REPUBLIKA.CO.ID, JAKARTA -- Pemberian izin rute penerbangan di Indonesia hanya dikeluarkan oleh Direktorat Jenderal Perhubungan Udara (Ditjen Hubud), Kementerian Perhubungan (Kemenhub).
Begitu pula di Singapura. Setiap negara memiliki kebijakan yang berbeda, dan tidak berhak untuk saling ikut campur.
"Singapura tidak berhak ikut campur kebijakan perhubungan Indonesia. Begitupun sebaliknya. Kami hanya memberi izin pada Senin, Selasa, Kamis, dan Sabtu," tutur Pelaksana Tugas Dirjen Perud, Djoko Muryatmojo, Senin (5/1).
Ia membenarkan jika Singapura memberi izin landing pada tanggal penerbangan QZ8501, dan itu haknya. Sedangkan Indonesia tidak memberikan izin rute pada waktu penerbangan tersebut. Untuk melaksanakan aktivitas terbang maskapai harus memperoleh izin dari dua negara.
"Pihak Singapura sudah mengonfirmasi bahwa mereka lupa menyebutkan dalam rilis jika pelaksanaan terbang harus mendapatkan izin dari dua negara," ungkap Djoko.
Kalaupun slot dua bandara tempat take off dan landing memungkinkan untuk operasi penerbangan, tetap saja dibutuhkan izin terbang. Jadi perusahaan maskapailah yang harus menyesuaikan diri agar penerbangannya tidak melanggar izin dari negara yang bersangkutan.
"Tidak bisa izinnya dari satu negara saja," kata Djoko.
Jika ada operasi yang tidak cocok seharusnya airline mengajukan permohonan perubahan hari operasi kepada Ditjen Hubud. Namun hingga saat ini permohonan perubahan jadwal belum diajukan. Sehingga jadwal dianggap bermasalah. Pada pelaksanaannya, hari terbang Air Asia Surabaya-Singapura adalah yang sudah ditetapkan sebelumnya.

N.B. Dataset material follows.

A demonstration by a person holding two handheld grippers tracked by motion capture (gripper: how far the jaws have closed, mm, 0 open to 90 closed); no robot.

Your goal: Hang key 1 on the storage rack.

"Ini jelas merupakan pelanggaran, dan Air Asia bersalah," tandas Djoko. Namun kemudian ia pun menyebutkan bahwa selain pelanggaran dari maskapai, petugas lapangan pun melakukan kesalahan (Bandara Juanda).
Sebab mereka menggunakan hanya menggunakan data slot dalam melakukan koordinasi penerbangan. Untuk mencegah pelanggaran seperti ini terulang kembali, Kemenhub akan melakukan pengecekan kesesuaian jadwal terbang dengan izin rute. Selain itu briefing tatap muka pun akan diwajibkan untuk mengetahui kondisi pilot.
"Briefing tatap muka harus dilakukan untuk mengetahui apakah pilot layak terbang atau tidak. misal dia sehat atau tidak," kata Djoko menutup penjelasannya.